Tun Sie meinem gelebten Traum, tut Ihre Methode meinen persönlichen Erklärungen von Utopie, nicht vielleicht irgendwie doch auch ein kleines bisschen Gewalt an, ohne es sich anmerken zu lassen, ja ohne dass Sie selbst es merken? Wohin denken Sie, werden Sie vielleicht sagen und mich eine weitere Runde im Kreis herumführen.


Was ist der bisherige Erfolg unserer Kommunikation für mich?


- Als Information habe ich hier, positiv *und* negativ, Ihre Anwendung einer Technik beziehungsweise einer Methode erfahren.


- Als Mitteilung kam herüber, dass Sie sich im Besitz des Utopieverständnisses schlechthin wähnen, ohne Argument wofür Utopie produktiv sein soll.


- Ich verstehe Sie, weil bei mir Anschlussfähigkeit dafür existiert, positives Formulieren, als Feedbackschleife der Aufmerksamkeit in die gewünschte Richtung zu kanalisieren.


Ich, für mich, betrachte Positivität jedoch ganz generell und umfassend, als meine subjektive Verantwortlichkeit das eigene Denken, Sprechen und Handeln im Hier und Jetzt produktiv auszudrücken.


Dass Sie Utopie positiv *denken* ist mir nun, im friedlichen Wettstreit der Kommunikation um einen optimalen Standpunkt zur Konstruktion von Welt, bei Ihren konstruktiven Ansprüchen, nicht „konkret“ genug.


Obwohl die sorgfältige Beobachtung des eigenen Denkens und Sprechens aus meiner Sicht der subjektiv verantwortende Moment schlechthin ist, den ich auf geistiger Ebene beitragen kann, bestehe ich bei Ihnen jetzt darauf, „mehr“ anzuführen.
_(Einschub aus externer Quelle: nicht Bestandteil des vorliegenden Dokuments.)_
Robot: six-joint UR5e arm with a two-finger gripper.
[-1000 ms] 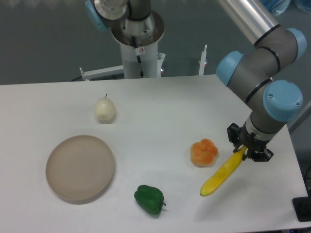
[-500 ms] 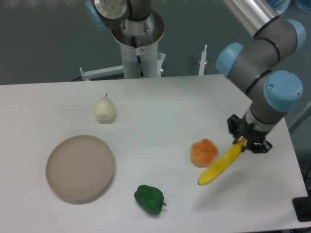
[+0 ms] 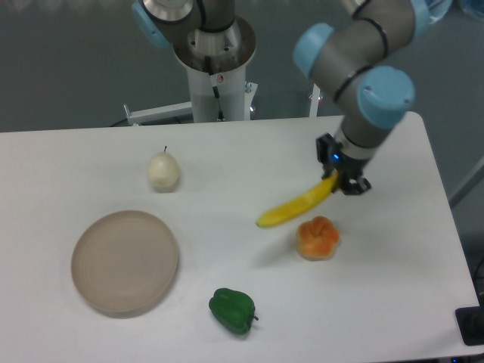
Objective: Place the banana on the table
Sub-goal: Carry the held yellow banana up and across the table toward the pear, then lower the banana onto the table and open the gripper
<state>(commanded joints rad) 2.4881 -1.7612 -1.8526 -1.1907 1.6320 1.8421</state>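
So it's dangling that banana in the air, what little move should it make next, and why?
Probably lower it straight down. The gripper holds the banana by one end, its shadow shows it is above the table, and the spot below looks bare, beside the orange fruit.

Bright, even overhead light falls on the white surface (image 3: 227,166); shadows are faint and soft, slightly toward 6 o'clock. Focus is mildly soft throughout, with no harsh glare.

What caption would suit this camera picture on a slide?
Gripper holds the banana by one end above the white table, beside an orange fruit.
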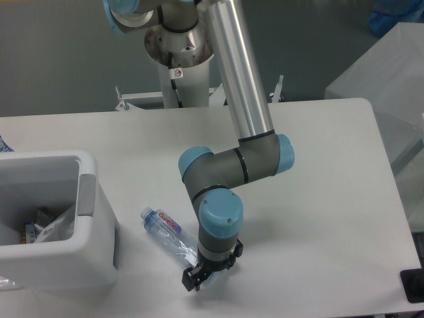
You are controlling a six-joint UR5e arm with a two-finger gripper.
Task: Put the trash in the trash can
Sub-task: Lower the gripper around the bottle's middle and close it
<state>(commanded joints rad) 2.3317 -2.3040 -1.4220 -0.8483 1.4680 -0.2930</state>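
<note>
Camera view, fixed, looking down on the white table (318,199). Water bottle (167,233) lies on its side beside the trash can (86,218), blue cap towards the bin, base running under the gripper (197,279). Gripper is down at the bottle's base end; whether the fingers are apart or already pinching the plastic I cannot tell, since the wrist hides the gap.

Wrinkly wad (56,226) already sits inside the trash can, low against the near-right wall, next to some darker scrap.

Handling, judged: the bottle looks empty or nearly so (clear through the body), so light, thin-walled, likely to buckle under a hard squeeze and slip on its smooth round side. Better hold is across the body near the label, jaws square to the long axis; a grip at the very base may let it swing or pop free.
</note>
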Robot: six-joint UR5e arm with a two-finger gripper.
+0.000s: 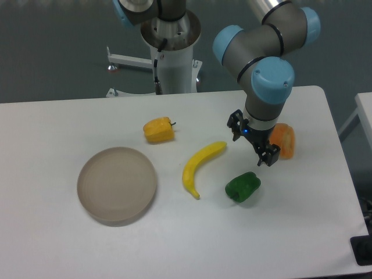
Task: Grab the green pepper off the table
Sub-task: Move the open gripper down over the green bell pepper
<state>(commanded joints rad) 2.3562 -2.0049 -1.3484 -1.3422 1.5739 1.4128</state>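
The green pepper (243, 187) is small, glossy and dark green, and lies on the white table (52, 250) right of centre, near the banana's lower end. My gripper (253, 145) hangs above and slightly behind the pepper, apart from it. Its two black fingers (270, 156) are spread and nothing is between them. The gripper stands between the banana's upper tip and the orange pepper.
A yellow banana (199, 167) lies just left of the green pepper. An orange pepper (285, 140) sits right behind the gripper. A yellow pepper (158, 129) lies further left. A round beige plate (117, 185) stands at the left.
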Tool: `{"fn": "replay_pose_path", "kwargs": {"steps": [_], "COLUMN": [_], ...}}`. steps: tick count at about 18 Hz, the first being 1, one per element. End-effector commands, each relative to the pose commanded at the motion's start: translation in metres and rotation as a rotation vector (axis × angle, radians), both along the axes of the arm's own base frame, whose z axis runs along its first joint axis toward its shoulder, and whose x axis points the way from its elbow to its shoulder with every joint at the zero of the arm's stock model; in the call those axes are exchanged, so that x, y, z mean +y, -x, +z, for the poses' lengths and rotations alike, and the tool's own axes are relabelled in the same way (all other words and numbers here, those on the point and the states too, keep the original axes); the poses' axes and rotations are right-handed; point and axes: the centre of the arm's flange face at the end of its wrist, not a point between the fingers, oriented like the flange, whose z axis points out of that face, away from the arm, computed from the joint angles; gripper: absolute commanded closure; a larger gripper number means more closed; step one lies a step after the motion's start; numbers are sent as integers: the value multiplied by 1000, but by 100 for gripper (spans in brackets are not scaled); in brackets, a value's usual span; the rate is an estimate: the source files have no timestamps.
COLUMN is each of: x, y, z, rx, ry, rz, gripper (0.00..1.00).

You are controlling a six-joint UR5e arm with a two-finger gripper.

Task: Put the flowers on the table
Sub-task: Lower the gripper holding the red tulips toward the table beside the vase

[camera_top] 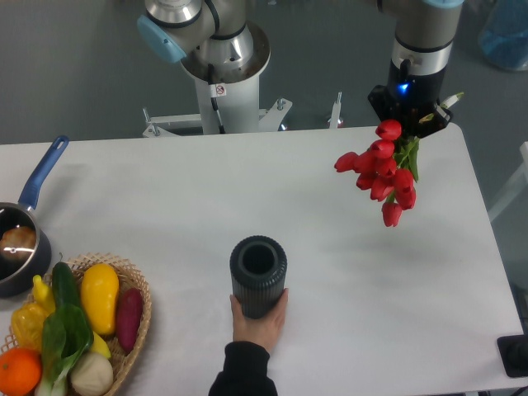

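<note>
From the fixed camera I see the gripper (410, 124) at the far right of the table (165, 198), clenched on the stems of the flowers (382, 172). The bunch hangs in the air with its glossy red closed buds toward me and a few green leaves showing by the jaws; the stems themselves are mostly hidden under the black gripper body.

The tabletop is smooth, matte white. Near the front centre stands a dark ribbed cylindrical vase (258, 275), open at the top, steadied from below by a person's hand (258, 318). It sits well apart from the bunch.

At the front left a woven basket (139, 326) holds vegetables and fruit, and a dark saucepan with a blue handle (25, 223) lies beside it. Bare white surface stretches below the buds toward the right edge.
</note>
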Motion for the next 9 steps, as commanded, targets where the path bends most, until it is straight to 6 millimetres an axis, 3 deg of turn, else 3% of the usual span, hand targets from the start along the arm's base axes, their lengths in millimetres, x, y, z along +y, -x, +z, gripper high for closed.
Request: {"fn": "replay_pose_path", "kwargs": {"steps": [3, 9], "x": [4, 37], "y": [-3, -14], "z": [0, -18], "rx": [-3, -39], "ry": [-8, -20], "rz": [-4, 138], "gripper": [93, 90]}}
Auch wenn Utopie positiv (konkret) markiert wird und ich mir und der Welt Geschichten erzähle, heißt das eben nicht, dass deswegen die Geschichte der Lebenswelt (davon und von anderem) unmarkiert bleiben kann.
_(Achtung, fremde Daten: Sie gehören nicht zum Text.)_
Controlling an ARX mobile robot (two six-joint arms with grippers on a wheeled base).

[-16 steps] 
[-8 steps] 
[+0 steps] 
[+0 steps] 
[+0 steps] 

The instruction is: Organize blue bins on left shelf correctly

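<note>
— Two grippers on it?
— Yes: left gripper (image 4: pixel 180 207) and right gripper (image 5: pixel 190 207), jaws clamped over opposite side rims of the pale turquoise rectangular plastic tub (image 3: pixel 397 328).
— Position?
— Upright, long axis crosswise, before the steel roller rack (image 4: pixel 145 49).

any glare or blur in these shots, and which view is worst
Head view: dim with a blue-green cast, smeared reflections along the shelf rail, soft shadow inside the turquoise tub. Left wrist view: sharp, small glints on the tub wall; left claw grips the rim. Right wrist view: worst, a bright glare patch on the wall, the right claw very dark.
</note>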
Deswegen interessiert mich nun nicht mehr so sehr, was Sie unter „rosenbergig“ verstehen, da Sie es, pardon, ja mal mehr, mal weniger perfekt, unübersehbar nachdrücklich vorführen, ohne dabei nach links oder rechts zu gucken. Mich interessiert metaphorisch gesprochen, welchen tatsächlichen Berg tragen Sie praktisch ab und versetzen ihn anderswohin - oder füllen einen Abgrund damit? Und wenn, dann welchen?
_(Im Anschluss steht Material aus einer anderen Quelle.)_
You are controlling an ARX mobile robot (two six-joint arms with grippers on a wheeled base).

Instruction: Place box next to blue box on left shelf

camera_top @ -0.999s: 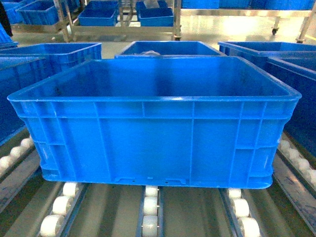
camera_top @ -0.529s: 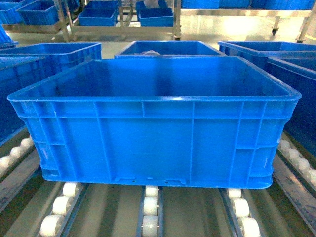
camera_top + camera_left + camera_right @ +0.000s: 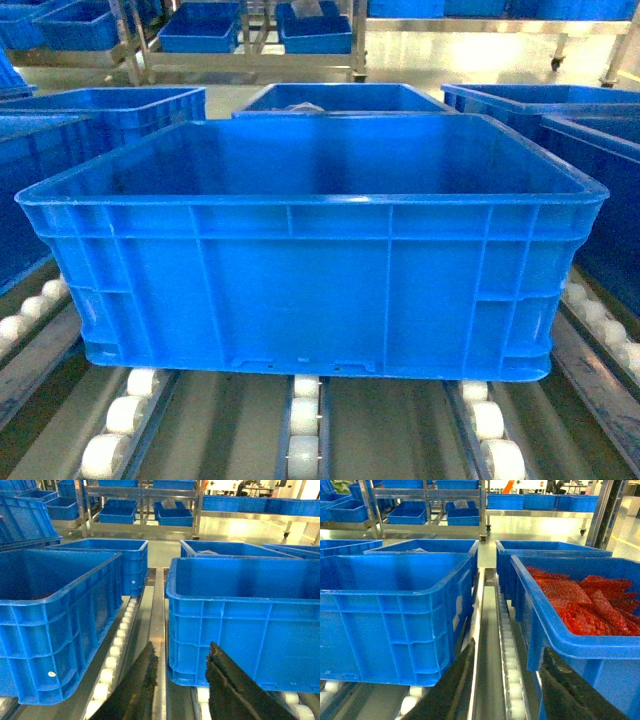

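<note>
Sitting on the roller rails (image 3: 305, 420), the box (image 3: 310, 290) has a blue neighbour crate (image 3: 55, 620) beside; both left gripper (image 3: 177, 680) and right gripper (image 3: 507, 690) stand apart, holding nothing.

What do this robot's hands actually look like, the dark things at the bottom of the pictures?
Each shows as two flat, black, blade-like fingers. The left gripper has fingers with a rough, scuffed, brownish-speckled surface. The right gripper looks plain dark. No cables or markings show.

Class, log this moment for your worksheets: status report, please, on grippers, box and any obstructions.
Left gripper open, empty. Right gripper open, empty. Box on shelf rollers, crates on both sides. Nothing in the way.
</note>
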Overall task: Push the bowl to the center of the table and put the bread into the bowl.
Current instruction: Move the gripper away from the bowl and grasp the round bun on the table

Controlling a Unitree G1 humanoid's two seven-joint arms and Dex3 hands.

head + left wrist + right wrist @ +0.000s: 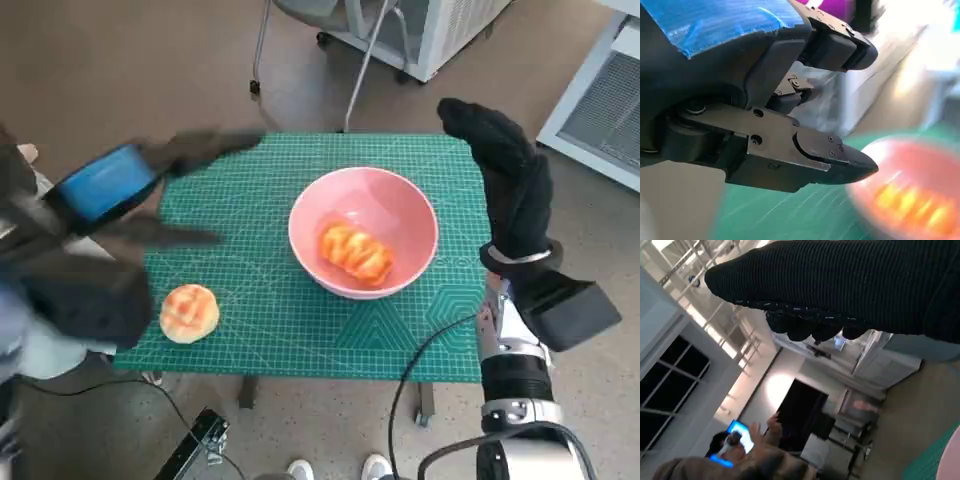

Ich wertschätze und respektiere jeden winzigsten „Berg“, sei es ein kleiner Mäuseschiss, Geschirrhaufen, Bücherhaufen, ein Misthaufen, oder ein Ameisenhaufen, den JEMAND, zum Wohle des Ganzen, von A nach B verlegt. Oder einen persönlichen oder gesellschaftlichen Beziehungs-Abgrund, den jemand mit anderen zusammen bis in den letzten Winkel ausleuchtet und ausräumt und dann, mittels abgetragenen Bergs, zuschüttet.


Also mit einem Wort ich wertschätze und respektiere das kleinste Item, das jemand zum Leben und Zusammenleben beiträgt


Ich trage zur Welt und zum Leben bei, indem ich die Paradoxie aushalte, auf der es gründet, indem ich selbst bestimmt (!) das tue, was meine Aufgabe ist. Letzteres herauszufinden ist meine Aufgabe schlechthin. So lebe ich meinen Traum. Die Welt verändert sich dabei von selbst, ohne dass ich, als Individuum, den geringsten Einfluss nehmen kann, WOHIN sie sich verändern wird. Herauszufinden und zu tun, was die persönliche Aufgabe ist, ist das, was einen zufriedenen, angstfreien und zugleich mitfühlenden Menschen ausmacht.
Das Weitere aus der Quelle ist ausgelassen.